Some Strings Attached (Summerville University #3)
1. Dylan
1
DYLAN
“ D ylan, you about ready?” A familiar deep voice called out, cutting through the sounds of wheels scraping along cement.
I crouched low, not wanting to lose my momentum yet. Brad would still be there when I finished sliding along the railing. Skating could be like flying, at least if you did it right. With a lot of skill and years of practice, but still. As my board soared off the railing, I braced myself for landing. It was quick and harsh, and I felt a jolt through my body before straightening up, sliding along the concrete toward my best friend.
Brad watched me with a soft expression, the faintest trace of amusement in his kind brown eyes. Most people initially saw Brad as this hulking, intimidating football player. Sure, he was an imposing figure, with his broad shoulders and muscles that popped out of his tight t-shirts, but he always had a smile on his classically handsome face and a sparkle in his eye. Everything made Brad laugh, even shit that wasn’t funny. Which was good, because his smile lit up the entire room.
“Yeah, I’m here.” I grinned.
“If I didn’t come get you, would you ditch us?” Brad asked, turning toward the exit of the skate park.
It was one of the core places for our friend group to hang out. Half of us skated, the other have just dawdled around on the benches, but I probably spent the most time at the park. It wasn’t anything special, just a bunch of sun-bleached concrete, some half and quarter pipes, a big clover-shaped bowl, some rails, and plenty of stairs. Graffiti decorated every surface, overlapping in the bowl, but almost no area was without a garish drag of spray paint flung across it. Some people did their street tags even if they had no street cred, some people did little doodles, some people just added words. A couple of years back, I’d painted some lyrics that were all covered up now.
“Ditch? No. Forget about it, maybe.”
“What’s the difference?” He laughed, that deep rumbling sound carrying on the wind. The end of the school year always carried the threat of summer in California, a warm breeze meeting us as we walked.
“Ditching would be on purpose. Forgetting is forgetting.” Part of me wished we weren’t headed to the diner, that it was just Brad and me for the night. I loved the rest of our friends, but things were easier with Brad sometimes.
“Ah, right. Something weighing on your mind? Is it your dad again?” Brad paused as we reached the edge of the skate park gate, still decorated with faded spray paint.

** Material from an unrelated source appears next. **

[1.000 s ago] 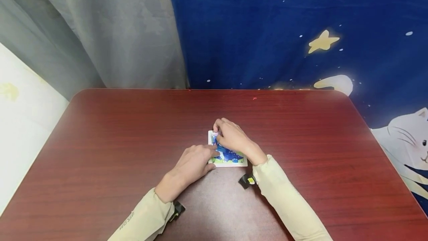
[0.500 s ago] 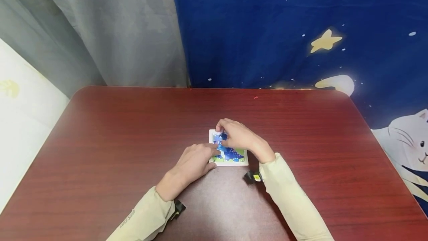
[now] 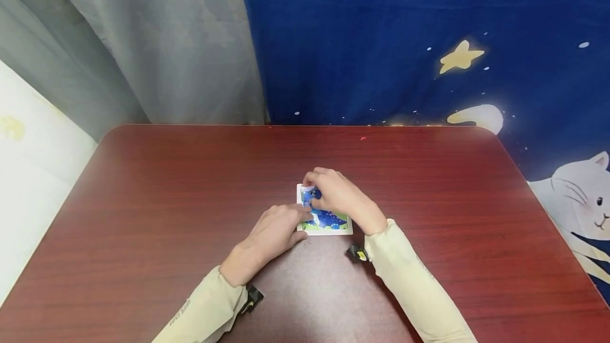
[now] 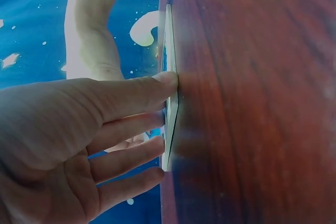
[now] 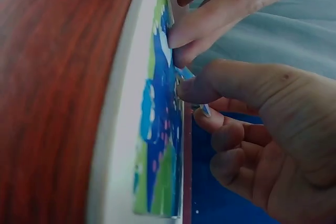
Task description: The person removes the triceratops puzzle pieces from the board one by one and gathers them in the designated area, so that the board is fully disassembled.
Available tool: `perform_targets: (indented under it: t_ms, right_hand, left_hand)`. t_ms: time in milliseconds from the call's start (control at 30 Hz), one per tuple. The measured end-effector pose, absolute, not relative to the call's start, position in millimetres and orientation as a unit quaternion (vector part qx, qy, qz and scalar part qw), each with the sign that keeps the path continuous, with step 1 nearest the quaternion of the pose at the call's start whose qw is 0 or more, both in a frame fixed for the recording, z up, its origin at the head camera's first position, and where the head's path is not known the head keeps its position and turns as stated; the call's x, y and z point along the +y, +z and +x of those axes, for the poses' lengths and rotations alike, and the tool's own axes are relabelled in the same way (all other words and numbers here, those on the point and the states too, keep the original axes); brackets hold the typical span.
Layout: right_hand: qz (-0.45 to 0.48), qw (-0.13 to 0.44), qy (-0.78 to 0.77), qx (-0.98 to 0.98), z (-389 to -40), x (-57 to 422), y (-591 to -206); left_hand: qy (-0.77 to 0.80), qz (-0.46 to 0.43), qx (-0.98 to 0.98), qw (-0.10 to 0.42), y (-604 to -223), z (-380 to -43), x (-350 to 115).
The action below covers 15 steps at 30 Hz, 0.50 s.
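Note:
A small square jigsaw puzzle [image 3: 329,219] with a white border and a blue dinosaur picture lies flat near the middle of the table. From the left, my left hand [image 3: 272,232] rests on it: fairly straight fingers touch the picture, and the thumb is at the near border. In the left wrist view that thumb [image 4: 152,85] meets the board's edge. My right hand [image 3: 340,195] is over the puzzle's upper part. The right wrist view shows it pinching a puzzle piece [image 5: 205,110], tilted, between thumb and finger. The hand partly hides the picture's top right.
The reddish-brown table [image 3: 190,173] surrounds the puzzle. A tiny red scrap [image 3: 363,138] lies near its far edge. Behind stand a grey curtain [image 3: 190,41] and a blue starry curtain [image 3: 357,41]. Each wrist carries a black camera mount [image 3: 356,253].
My right hand and wrist have shifted slightly to the right over the puzzle. My left hand stays on the board, and the puzzle has not visibly moved.

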State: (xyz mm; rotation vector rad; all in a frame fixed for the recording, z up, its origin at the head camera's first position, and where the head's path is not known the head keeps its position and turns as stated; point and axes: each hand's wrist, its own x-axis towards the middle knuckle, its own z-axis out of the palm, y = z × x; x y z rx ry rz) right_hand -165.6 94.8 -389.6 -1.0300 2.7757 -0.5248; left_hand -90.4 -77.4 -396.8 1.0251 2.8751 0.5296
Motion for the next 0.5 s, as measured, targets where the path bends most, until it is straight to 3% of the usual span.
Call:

I leaned against the fence, the crossed metal pressing against my back. The threat of summer meant returning home, and Brad heard all about my silent house and the strange emptiness that fell over it. “Maybe. It’s another year gone, you know? Time just sort of…moves so quickly.” I swallowed. It was hard to get the words out, to even think of what the words could be.
Brad nodded, leaning against the fence with me, staring a hole in the side of my face. “Most people get pretty excited about summer, you know.” His voice held an edge of teasing.
I snorted. “I know, but when have I ever been like most people?” I glanced up at him from under the shaggy dark hair that fell over my blue eyes.
“That’s what I like about you, weirdo.” That smile was back, amused and blindingly white.
My hair fell even further into my face as I shook my head. “Yeah, yeah. You must be happy, though.”
He shrugged. “Sure, can’t beat Mom’s food.”
Spoiled is what he was. Brad lived in the Lambda frat house where they were privileged enough to have a chef and came from the most well-adjusted American family who only wanted the best for him. He was so spoiled and he didn’t even realize it. “You have to start training, though, won’t you?”
“Ah, yeah, but I think I’m pretty used to it. I mean…hey, if I’m gonna be in the big time, it’s part of the territory.” He shrugged.
What was it like to be that carefree? To be so self assured that life was going to just work out so well? I’d never felt so confident about anything in my life, yet Brad could casually stand around talking about how he was going to be a professional football player. If anyone could, Brad could.
“Come on, we should get going. Otherwise, Shane is going to whine that his cheese fries got cold, and we forced him to order an extra basket.”
I laughed. “Like he wasn’t going to order a second or third, anyway.”
Brad laughed too and slung his muscular arm around my shoulders, and off we went to the diner across the street. The shiver that ran through me couldn’t have been related to the warm wind.